BRIEF
The answer must consist of every line in the records below that contains the string "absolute".
--
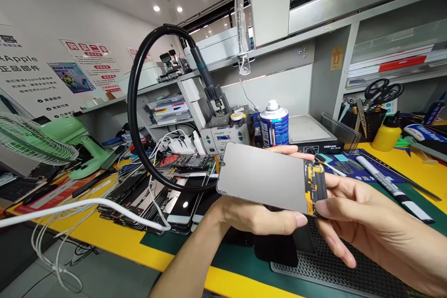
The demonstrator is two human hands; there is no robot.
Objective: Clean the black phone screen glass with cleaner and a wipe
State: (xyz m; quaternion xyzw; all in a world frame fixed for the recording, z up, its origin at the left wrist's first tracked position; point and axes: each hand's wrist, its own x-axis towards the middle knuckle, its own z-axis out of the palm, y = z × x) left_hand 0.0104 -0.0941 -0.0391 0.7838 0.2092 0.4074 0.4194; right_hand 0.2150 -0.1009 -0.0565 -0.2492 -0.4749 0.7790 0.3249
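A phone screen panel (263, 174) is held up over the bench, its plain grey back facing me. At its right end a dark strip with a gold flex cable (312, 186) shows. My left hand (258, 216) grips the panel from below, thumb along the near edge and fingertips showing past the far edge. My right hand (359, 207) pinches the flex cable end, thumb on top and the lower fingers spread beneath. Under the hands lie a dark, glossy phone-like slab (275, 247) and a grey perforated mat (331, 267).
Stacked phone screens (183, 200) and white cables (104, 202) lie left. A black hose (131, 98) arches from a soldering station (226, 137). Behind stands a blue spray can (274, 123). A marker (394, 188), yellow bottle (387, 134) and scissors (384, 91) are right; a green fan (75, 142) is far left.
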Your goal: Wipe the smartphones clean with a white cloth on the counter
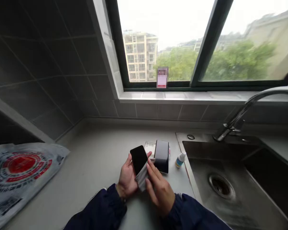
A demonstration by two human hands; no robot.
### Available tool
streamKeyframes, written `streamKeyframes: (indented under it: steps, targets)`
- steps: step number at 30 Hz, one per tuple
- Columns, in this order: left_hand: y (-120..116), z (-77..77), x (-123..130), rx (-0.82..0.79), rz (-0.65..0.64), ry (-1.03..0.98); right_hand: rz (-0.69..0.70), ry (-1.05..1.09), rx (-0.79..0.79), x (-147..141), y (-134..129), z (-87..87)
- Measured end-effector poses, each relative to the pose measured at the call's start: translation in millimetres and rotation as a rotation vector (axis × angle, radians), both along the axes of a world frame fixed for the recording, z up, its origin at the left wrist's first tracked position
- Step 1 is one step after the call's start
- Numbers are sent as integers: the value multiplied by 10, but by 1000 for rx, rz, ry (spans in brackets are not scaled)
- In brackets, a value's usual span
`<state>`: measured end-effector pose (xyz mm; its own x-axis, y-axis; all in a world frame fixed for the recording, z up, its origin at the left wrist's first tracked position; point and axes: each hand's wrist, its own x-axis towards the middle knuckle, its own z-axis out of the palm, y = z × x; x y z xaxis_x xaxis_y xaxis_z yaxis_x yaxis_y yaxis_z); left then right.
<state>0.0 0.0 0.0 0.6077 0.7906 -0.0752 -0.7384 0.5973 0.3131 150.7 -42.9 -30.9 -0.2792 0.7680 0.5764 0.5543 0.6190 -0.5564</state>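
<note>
My left hand (pixel 128 179) holds a smartphone (pixel 138 158) with a black, dark screen facing up, thumb along its left edge. A grey cloth (pixel 142 176) lies over the phone's lower right side, and my right hand (pixel 160 186) presses it there with closed fingers. Just beyond my right fingers, a second dark flat device (pixel 162 155), like a phone, rests on the counter. Under and beside it shows a clear case-like piece (pixel 149 147), partly hidden. A small bottle (pixel 180 160) with a white cap and a blue and yellow label stands to the right.
At the right a steel sink (pixel 185 150) is set into the white counter (pixel 91 153), with a chrome faucet (pixel 237 116) behind it. A printed plastic bag (pixel 24 172) lies at the left. Along the back run a tiled wall and a window with a sill (pixel 148 95).
</note>
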Motion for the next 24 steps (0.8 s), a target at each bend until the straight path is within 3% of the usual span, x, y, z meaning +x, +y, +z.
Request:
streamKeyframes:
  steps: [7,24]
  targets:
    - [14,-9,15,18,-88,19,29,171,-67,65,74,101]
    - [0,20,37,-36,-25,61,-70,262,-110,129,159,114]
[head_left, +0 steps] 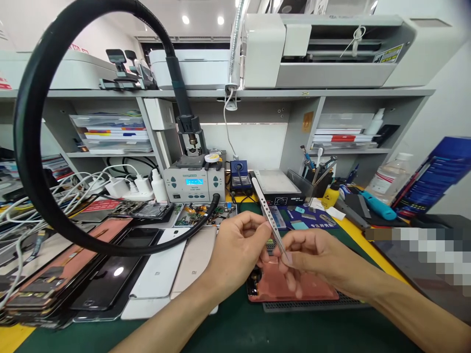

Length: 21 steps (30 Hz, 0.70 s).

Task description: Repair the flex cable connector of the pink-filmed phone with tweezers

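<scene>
Silver perforated tweezers (265, 205) slant in front of me, rounded end up and narrow end down. My left hand (239, 247) is closed, thumb and fingers pinched against the middle of the tweezers. At the narrow lower end, my right hand (312, 252) grips them between thumb and fingers; its other fingers curl loosely. Whatever lies behind the fingertips is hidden. Beneath both hands a coral-coloured phone back shell (272, 284), with dark parts at its left end, rests on a grey perforated plate (316, 307).
A thick black hose (27, 122) loops across the left from the hot-air station (195, 182). Phones and shells, including a white phone back (158, 269), cover the left bench. Behind stand a flat heating plate (281, 181) and tool holder (324, 179); a bottle (390, 179) is right.
</scene>
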Tool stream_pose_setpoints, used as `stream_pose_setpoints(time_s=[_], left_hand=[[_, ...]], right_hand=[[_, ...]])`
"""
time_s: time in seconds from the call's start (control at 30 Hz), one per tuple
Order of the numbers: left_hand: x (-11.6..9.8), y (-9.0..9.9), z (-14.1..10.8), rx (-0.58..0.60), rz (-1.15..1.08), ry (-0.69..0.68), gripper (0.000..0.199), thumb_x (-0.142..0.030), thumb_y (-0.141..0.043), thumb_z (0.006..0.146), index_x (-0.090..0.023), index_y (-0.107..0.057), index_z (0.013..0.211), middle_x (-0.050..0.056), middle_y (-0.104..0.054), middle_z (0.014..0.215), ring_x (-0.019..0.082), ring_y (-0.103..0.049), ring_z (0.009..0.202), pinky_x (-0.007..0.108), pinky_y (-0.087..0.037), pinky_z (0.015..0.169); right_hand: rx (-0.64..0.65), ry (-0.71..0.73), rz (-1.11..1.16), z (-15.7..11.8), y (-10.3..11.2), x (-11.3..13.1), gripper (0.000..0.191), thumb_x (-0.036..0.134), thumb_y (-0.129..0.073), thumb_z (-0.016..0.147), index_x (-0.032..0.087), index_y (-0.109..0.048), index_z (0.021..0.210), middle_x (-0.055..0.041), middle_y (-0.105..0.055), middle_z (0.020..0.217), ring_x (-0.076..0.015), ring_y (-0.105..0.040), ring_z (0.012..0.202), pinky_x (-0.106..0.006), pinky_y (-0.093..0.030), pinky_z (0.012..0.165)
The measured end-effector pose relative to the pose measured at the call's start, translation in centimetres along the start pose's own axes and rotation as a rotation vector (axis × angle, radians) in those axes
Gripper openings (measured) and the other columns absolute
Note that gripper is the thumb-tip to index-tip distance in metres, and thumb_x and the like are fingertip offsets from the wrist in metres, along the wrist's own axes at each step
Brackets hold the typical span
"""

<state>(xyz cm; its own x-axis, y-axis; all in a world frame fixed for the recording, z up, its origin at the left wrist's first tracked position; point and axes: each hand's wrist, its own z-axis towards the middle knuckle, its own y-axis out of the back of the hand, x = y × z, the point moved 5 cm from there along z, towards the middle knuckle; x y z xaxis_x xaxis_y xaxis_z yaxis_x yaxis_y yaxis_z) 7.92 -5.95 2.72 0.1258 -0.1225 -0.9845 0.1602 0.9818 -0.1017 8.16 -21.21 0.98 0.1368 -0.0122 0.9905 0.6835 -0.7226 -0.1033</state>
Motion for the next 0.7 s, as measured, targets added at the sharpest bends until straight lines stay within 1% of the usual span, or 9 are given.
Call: stream_pose_setpoints(time_s=[0.13, 0.2, 0.27, 0.33, 0.4, 0.47, 0.57, 0.63, 0.7], left_hand=[[-0.2, 0.3, 0.1, -0.059, 0.019, -0.049, 0.017, -0.029, -0.067, 0.087, -0.016, -0.062, 0.078, -0.004, -0.058, 0.051, 0.008, -0.051, 0.041, 0.017, -0.044, 0.042], [-0.2, 0.5, 0.2, -0.081, 0.028, -0.066, 0.016, -0.027, -0.067, 0.087, -0.016, -0.062, 0.078, -0.004, -0.059, 0.052, 0.007, -0.051, 0.041, 0.017, -0.043, 0.042], [-0.1, 0.5, 0.2, -0.094, 0.031, -0.068, 0.016, -0.028, -0.068, 0.087, -0.016, -0.062, 0.078, -0.004, -0.059, 0.053, 0.007, -0.052, 0.041, 0.017, -0.043, 0.042], [-0.1, 0.5, 0.2, -0.100, 0.032, -0.066, 0.017, -0.030, -0.068, 0.087, -0.016, -0.062, 0.079, -0.004, -0.060, 0.054, 0.007, -0.052, 0.041, 0.017, -0.044, 0.041], [-0.2, 0.6, 0.2, -0.101, 0.031, -0.059, 0.018, -0.032, -0.068, 0.087, -0.016, -0.062, 0.080, -0.004, -0.060, 0.054, 0.008, -0.053, 0.041, 0.018, -0.045, 0.042], [-0.3, 0.8, 0.2, -0.109, 0.033, -0.051, 0.018, -0.032, -0.068, 0.087, -0.017, -0.062, 0.080, -0.004, -0.060, 0.055, 0.008, -0.053, 0.042, 0.018, -0.046, 0.043], [-0.4, 1.3, 0.3, -0.139, 0.075, -0.066, 0.017, -0.032, -0.067, 0.086, -0.017, -0.062, 0.080, -0.004, -0.059, 0.054, 0.010, -0.054, 0.044, 0.020, -0.046, 0.044], [-0.5, 1.4, 0.4, -0.119, 0.154, -0.100, 0.015, -0.030, -0.065, 0.087, -0.017, -0.065, 0.080, -0.004, -0.059, 0.056, 0.010, -0.055, 0.048, 0.020, -0.046, 0.048], [-0.5, 1.0, 0.4, -0.051, 0.247, -0.139, 0.015, -0.028, -0.064, 0.088, -0.017, -0.068, 0.078, -0.003, -0.061, 0.061, 0.010, -0.055, 0.055, 0.020, -0.045, 0.053]], right_hand=[[0.007, -0.036, 0.044, 0.2, 0.0, -0.2, 0.029, 0.032, -0.082, 0.085, 0.014, -0.069, 0.104, -0.0041, -0.070, 0.083, -0.0162, -0.070, 0.063, -0.031, -0.061, 0.062], [-0.005, -0.047, 0.029, 0.2, 0.0, -0.4, 0.029, 0.032, -0.082, 0.085, 0.014, -0.070, 0.104, -0.0041, -0.071, 0.082, -0.0156, -0.070, 0.062, -0.030, -0.060, 0.062], [-0.024, -0.059, -0.001, 0.2, 0.2, -0.5, 0.027, 0.036, -0.080, 0.087, 0.013, -0.071, 0.099, -0.0047, -0.072, 0.081, -0.0145, -0.069, 0.060, -0.028, -0.059, 0.060], [-0.040, -0.072, -0.044, 0.2, 0.3, -0.6, 0.029, 0.039, -0.079, 0.088, 0.012, -0.072, 0.092, -0.0050, -0.072, 0.075, -0.0137, -0.069, 0.059, -0.026, -0.057, 0.059], [-0.062, -0.092, -0.088, 0.2, 0.5, -0.7, 0.031, 0.042, -0.080, 0.086, 0.012, -0.072, 0.087, -0.0046, -0.072, 0.068, -0.0140, -0.068, 0.059, -0.025, -0.056, 0.059], [-0.104, -0.113, -0.153, 0.2, 1.0, -0.7, 0.031, 0.042, -0.083, 0.082, 0.013, -0.073, 0.084, -0.0042, -0.072, 0.065, -0.0149, -0.068, 0.059, -0.025, -0.056, 0.061], [-0.189, -0.054, -0.193, 0.2, 2.1, -0.3, 0.031, 0.044, -0.082, 0.082, 0.014, -0.073, 0.080, -0.0051, -0.073, 0.069, -0.0161, -0.068, 0.060, -0.027, -0.056, 0.061], [-0.219, 0.008, -0.165, 0.2, 2.5, 0.1, 0.032, 0.046, -0.078, 0.086, 0.015, -0.074, 0.089, -0.0043, -0.070, 0.070, -0.0161, -0.065, 0.060, -0.028, -0.055, 0.058], [-0.234, 0.038, -0.191, 0.2, 2.6, 0.3, 0.035, 0.046, -0.077, 0.087, 0.016, -0.074, 0.104, -0.0011, -0.067, 0.066, -0.0145, -0.061, 0.056, -0.026, -0.051, 0.054]])
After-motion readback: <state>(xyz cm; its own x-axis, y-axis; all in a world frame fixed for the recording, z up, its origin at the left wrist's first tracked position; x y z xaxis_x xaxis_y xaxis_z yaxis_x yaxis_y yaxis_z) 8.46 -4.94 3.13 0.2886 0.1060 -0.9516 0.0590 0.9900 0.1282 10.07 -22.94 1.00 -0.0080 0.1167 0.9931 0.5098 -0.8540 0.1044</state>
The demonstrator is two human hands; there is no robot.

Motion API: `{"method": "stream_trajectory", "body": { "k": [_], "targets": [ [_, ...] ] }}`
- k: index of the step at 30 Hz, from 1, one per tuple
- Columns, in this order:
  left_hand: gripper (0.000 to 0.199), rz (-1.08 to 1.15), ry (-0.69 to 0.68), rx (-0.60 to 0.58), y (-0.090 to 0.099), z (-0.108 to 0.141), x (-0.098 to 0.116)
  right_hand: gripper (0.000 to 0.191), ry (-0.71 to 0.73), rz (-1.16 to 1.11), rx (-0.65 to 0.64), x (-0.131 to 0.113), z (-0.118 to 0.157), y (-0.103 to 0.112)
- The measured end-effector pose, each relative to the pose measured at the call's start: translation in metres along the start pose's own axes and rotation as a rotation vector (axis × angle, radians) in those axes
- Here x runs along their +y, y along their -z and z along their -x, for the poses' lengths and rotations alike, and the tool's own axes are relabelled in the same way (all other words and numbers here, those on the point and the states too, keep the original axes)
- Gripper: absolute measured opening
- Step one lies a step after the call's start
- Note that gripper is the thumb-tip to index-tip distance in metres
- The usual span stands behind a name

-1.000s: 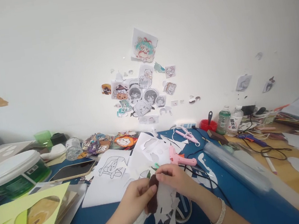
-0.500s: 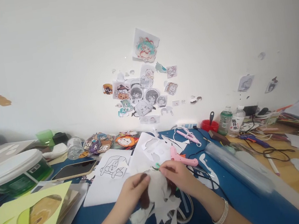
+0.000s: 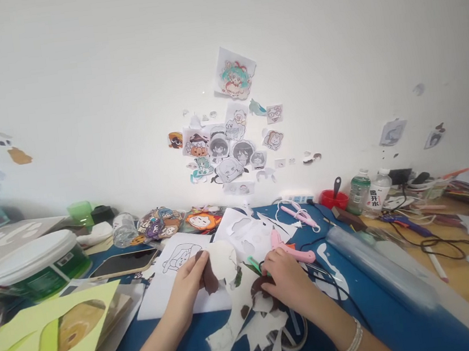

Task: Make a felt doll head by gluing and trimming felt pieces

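My left hand (image 3: 188, 286) pinches a piece made of white and dark brown cut shapes (image 3: 223, 259), raised over the drawing sheet. My right hand (image 3: 287, 271) is closed at the scraps to its right, touching brown pieces (image 3: 263, 286); a green-handled tool (image 3: 253, 264) shows beside its fingers. What exactly the right fingers grip is hidden. White paper scraps (image 3: 260, 332) lie below the hands. Behind the right hand rests a pink glue gun (image 3: 293, 251). Under the left hand's piece is a white sheet with a line drawing (image 3: 180, 256).
A phone (image 3: 123, 263), a white-lidded tub (image 3: 35, 262) and yellow card (image 3: 50, 346) are at left. A clear roll (image 3: 383, 268), bottles (image 3: 358, 191) and a red bowl (image 3: 334, 199) stand or lie at right. Black cables cross the blue mat (image 3: 389, 321).
My hands have moved apart. The left hand has shifted left and up with the white and brown piece; the right has moved slightly right and down. The camera view has shifted a little.
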State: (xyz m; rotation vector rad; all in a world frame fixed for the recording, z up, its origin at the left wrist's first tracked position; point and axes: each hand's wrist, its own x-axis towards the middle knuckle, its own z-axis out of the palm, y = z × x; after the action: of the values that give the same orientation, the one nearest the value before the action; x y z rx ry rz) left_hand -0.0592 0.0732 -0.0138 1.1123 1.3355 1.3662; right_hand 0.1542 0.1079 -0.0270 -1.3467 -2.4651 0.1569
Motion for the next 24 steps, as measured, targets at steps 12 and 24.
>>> {"method": "stream_trajectory", "body": {
  "k": [12,24],
  "targets": [
    [0.046,-0.230,-0.005,-0.050,-0.005,0.004,0.005,0.013,-0.098,-0.168,-0.042,0.000,0.001,0.002],
    [0.026,-0.894,-0.086,0.024,0.001,-0.002,-0.006,0.020,0.122,-0.092,-0.079,0.000,0.003,-0.001]
  ]
}}
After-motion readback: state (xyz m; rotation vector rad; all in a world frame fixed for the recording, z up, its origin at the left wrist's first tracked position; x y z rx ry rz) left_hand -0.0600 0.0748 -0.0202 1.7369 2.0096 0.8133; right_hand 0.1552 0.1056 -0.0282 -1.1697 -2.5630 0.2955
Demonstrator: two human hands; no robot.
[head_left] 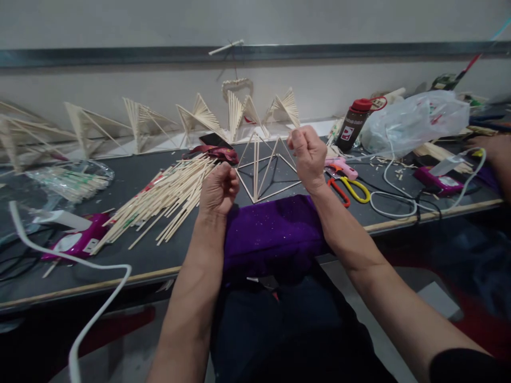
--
RESULT FOR THIS EXERCISE
Gripper openings (measured) and the other columns absolute
- Gripper: absolute measured opening

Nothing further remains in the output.